Still retaining his connection with the Bohemians, he was appointed court preacher at Königsberg in 1691 by the elector of Brandenburg, Frederick III, and here, entering upon a career of great activity, he soon became a person of influence in court circles. In 1693 he was transferred to Berlin as court preacher, and in 1699 he was consecrated a bishop of the Unity of the Brethren.

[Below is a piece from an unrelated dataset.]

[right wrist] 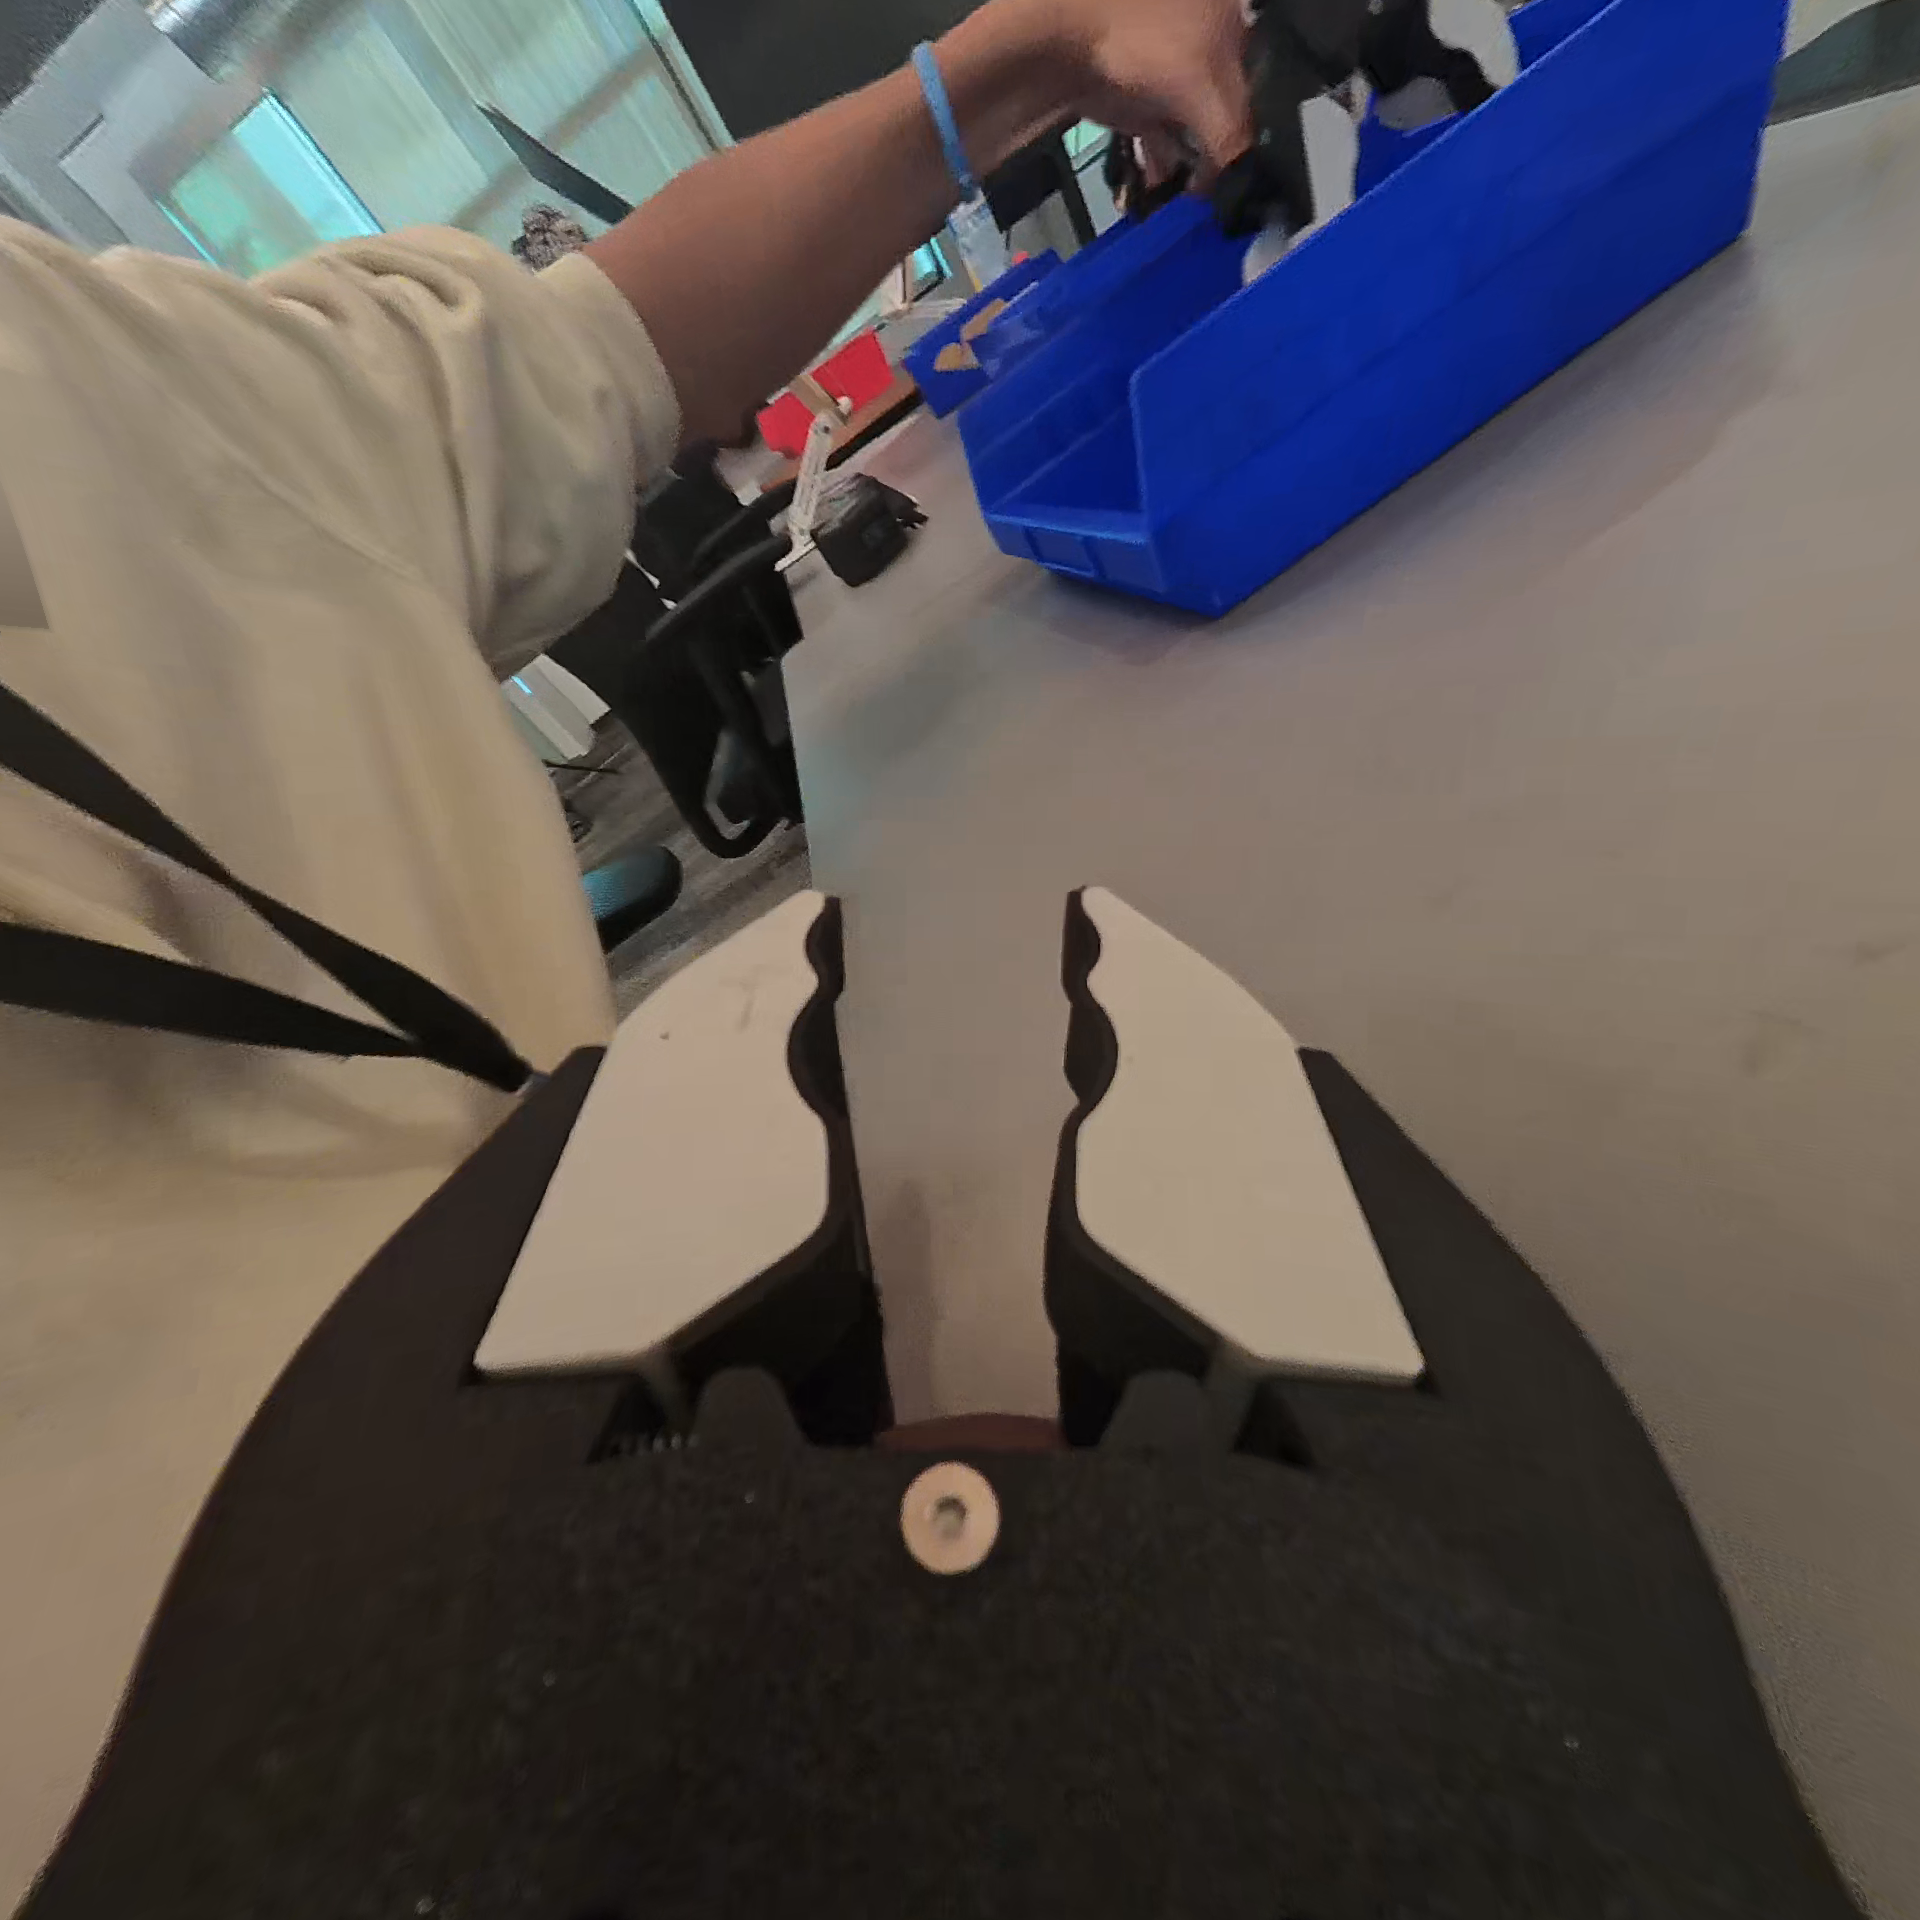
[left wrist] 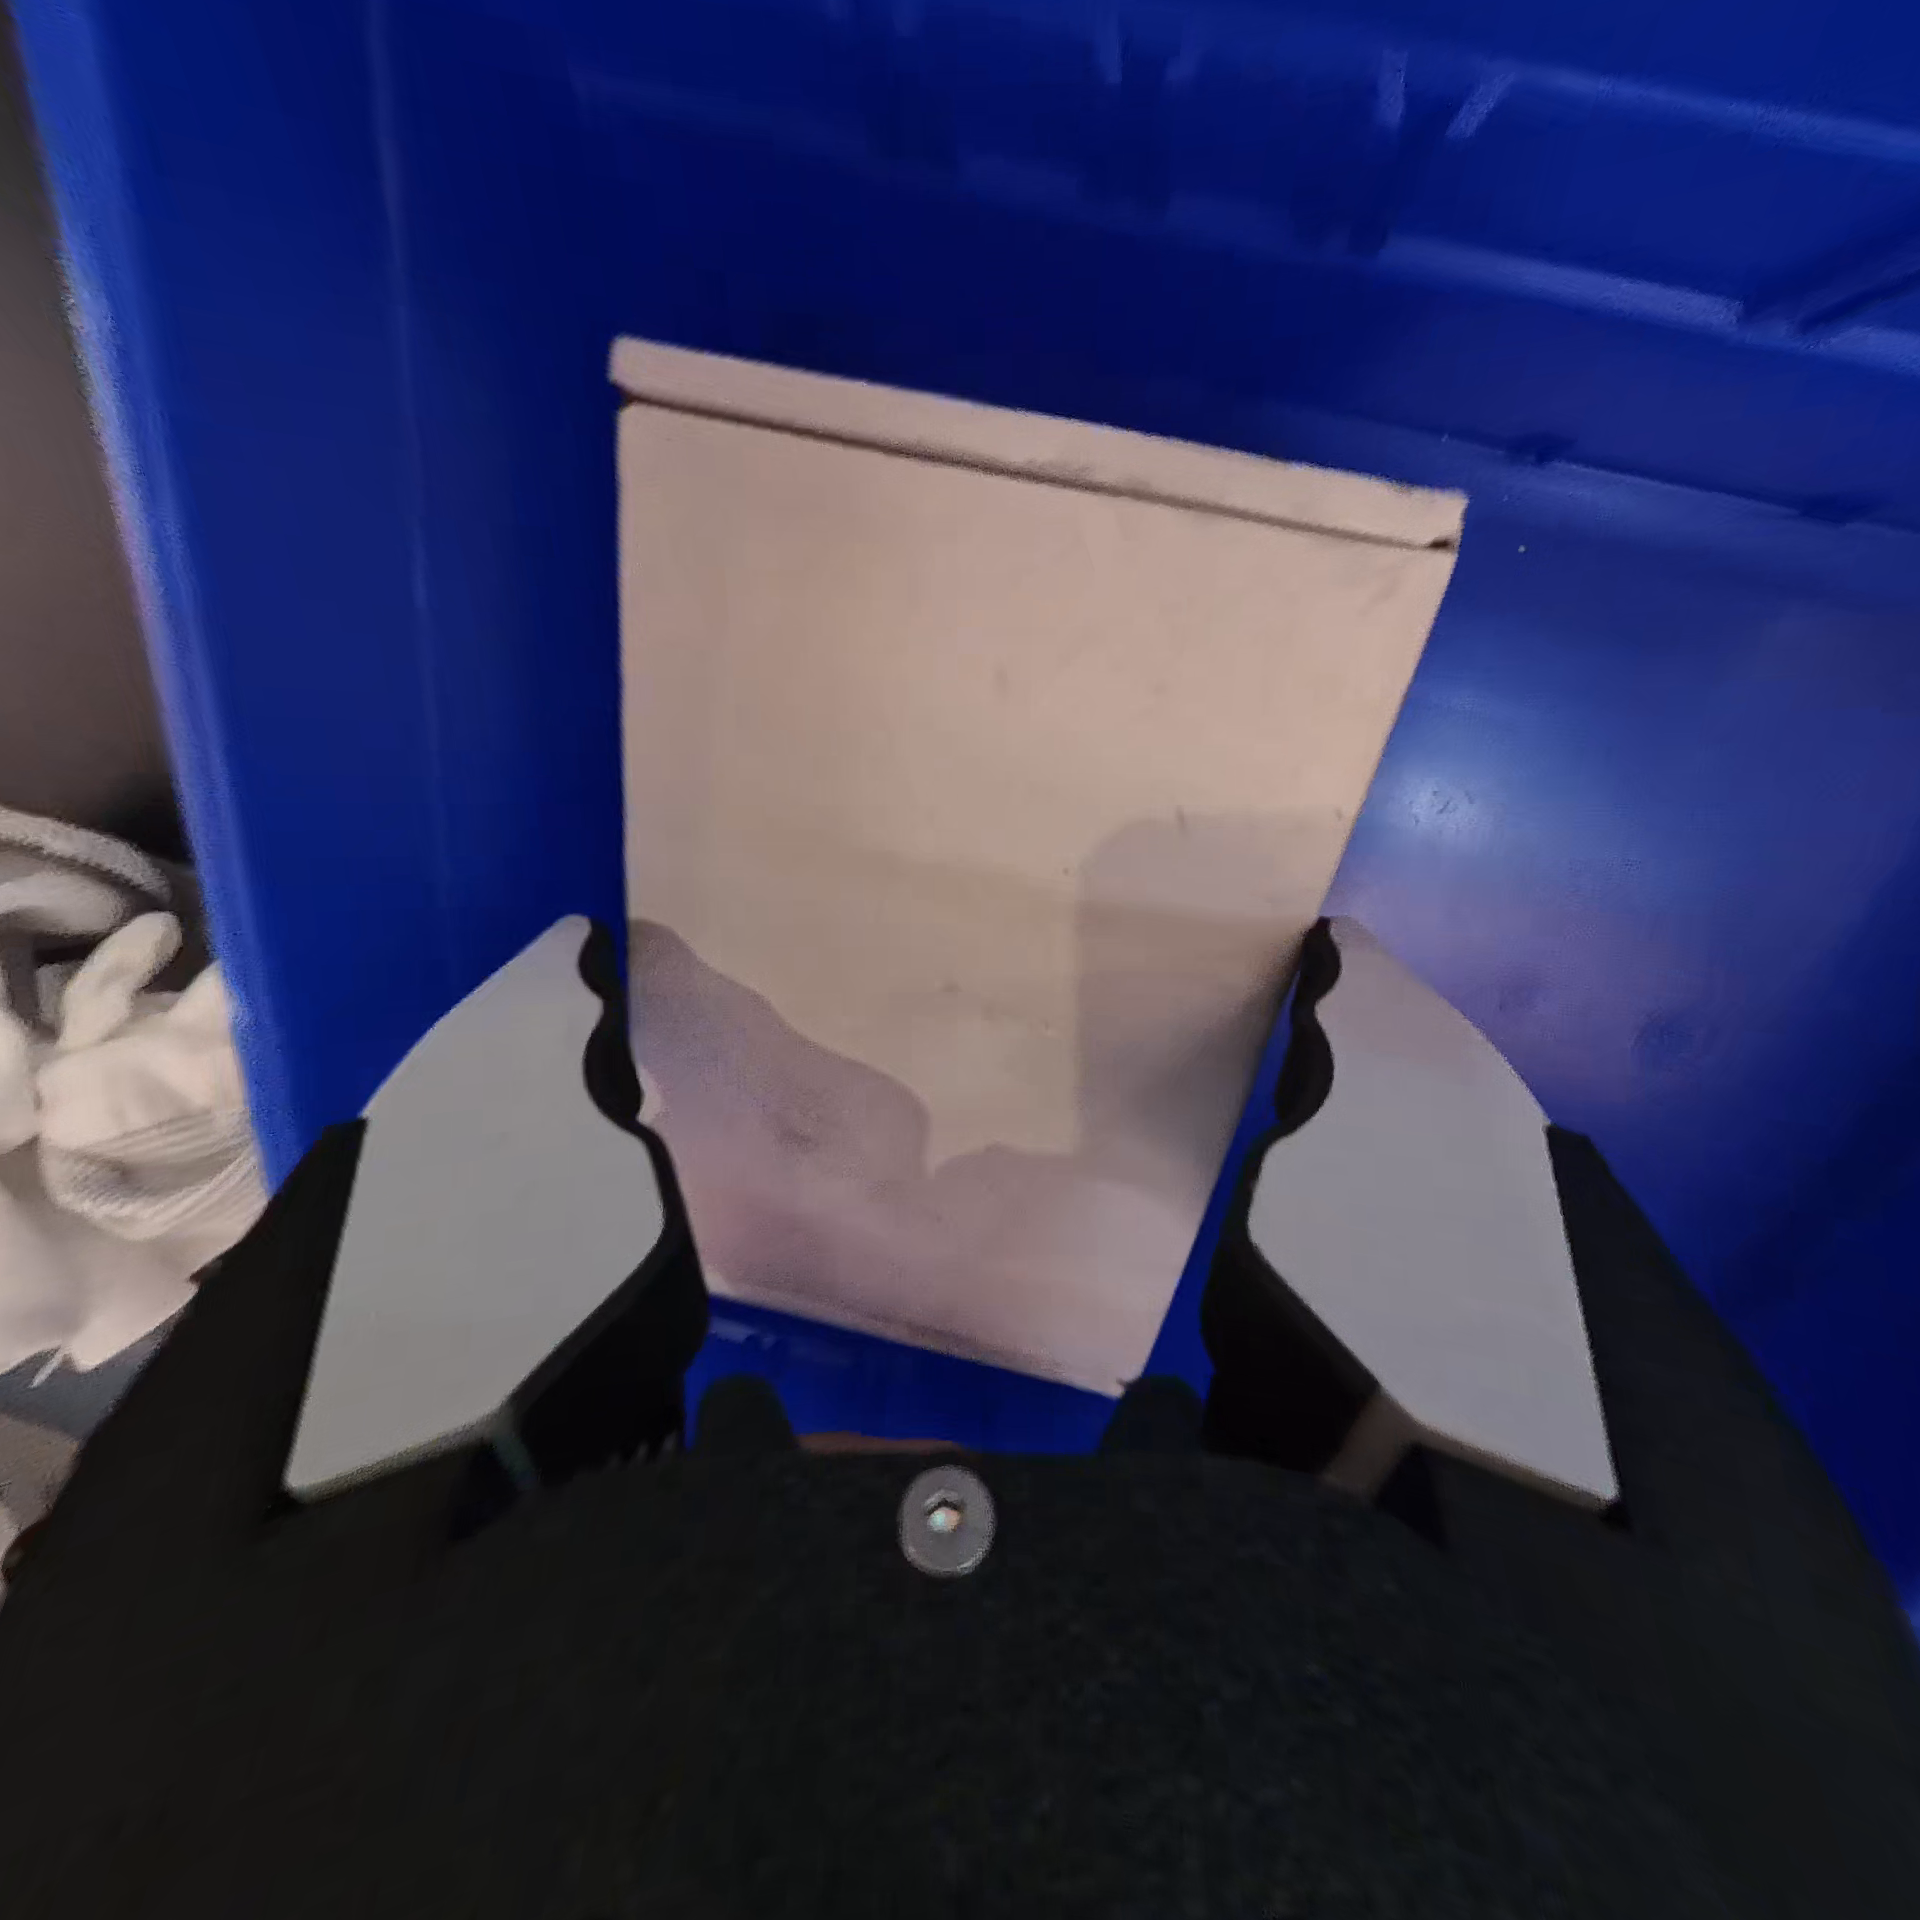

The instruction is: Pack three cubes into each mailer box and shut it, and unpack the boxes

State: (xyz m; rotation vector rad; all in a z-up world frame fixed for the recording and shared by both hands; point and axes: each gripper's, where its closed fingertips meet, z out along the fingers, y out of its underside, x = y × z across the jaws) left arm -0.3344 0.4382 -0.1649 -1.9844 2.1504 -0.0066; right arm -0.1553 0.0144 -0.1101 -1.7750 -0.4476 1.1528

At Berlin Jablonski worked hard to bring about a union between the followers of Luther and those of Calvin; the courts of Berlin, Hanover, Brunswick and Gotha were interested in his scheme, and his principal helper was the philosopher Gottfried Leibniz. His idea appears to have been to form a general union between the German, the English and the Swiss Protestants, and thus to establish una eademque sancta catholica et apostolica eademque evangelica et reformata ecclesia ("the one and selfsame holy, catholic, and apostholic and selfsame evangelical and reformed Church"). For some years negotiations were carried on with a view to attaining this end, but eventually it was found impossible to surmount the many difficulties in the way; Jablonski and Leibniz, however, did not cease to believe in the possibility of accomplishing their purpose. Jablonski's next plan was to reform the Church of Prussia by introducing into it the episcopate, and also the liturgy of the Church of England, but here again he was unsuccessful.

==Academic achievements==
As a scholar, Jablonski brought out a Hebrew edition of the Old Testament, and translated Bentley's A Confutation of Atheism into Latin (1696). He had some share in founding the Brandenburgische Societät der Wissenschaften. Between 1700 and 1731 he became secretary of the Academy and vice president in 1710, 1715, 1719, 1723, 1727, 1729, 1731 and 1733. Between 1710 and 1731 Jablonski was director of the Philology and Oriental Studies at the Academy. Between 1733 and 1741 he was president of the Academy. He received a degree from the University of Oxford.